-- Work to be completed --
Transcribe the listing underneath, keeping each word exact and omitting the images.

-- The data --
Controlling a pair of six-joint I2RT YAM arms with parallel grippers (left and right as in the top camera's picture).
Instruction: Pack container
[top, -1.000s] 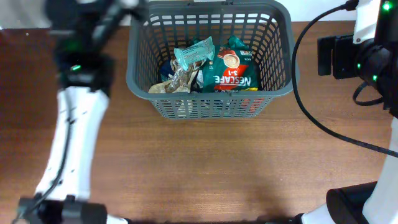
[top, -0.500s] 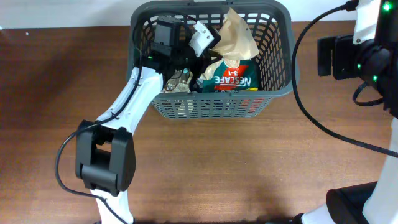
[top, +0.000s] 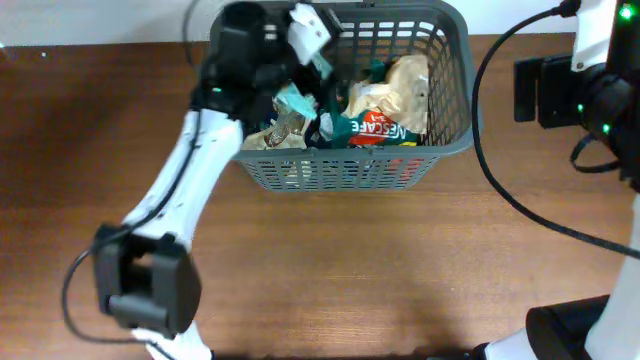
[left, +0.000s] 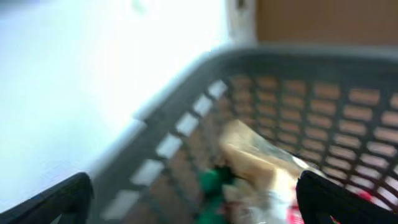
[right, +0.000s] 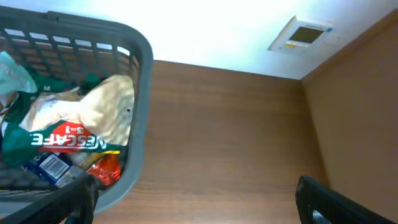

-- Solution to this task --
Controlling a pair of six-joint I2RT YAM arms with parallel grippers (left and right as in the top camera's picture).
Instruction: Pack container
[top, -1.000s] 
[top, -0.500s] 
[top, +0.000s] 
[left, +0.000s] 
[right, +0.000s] 

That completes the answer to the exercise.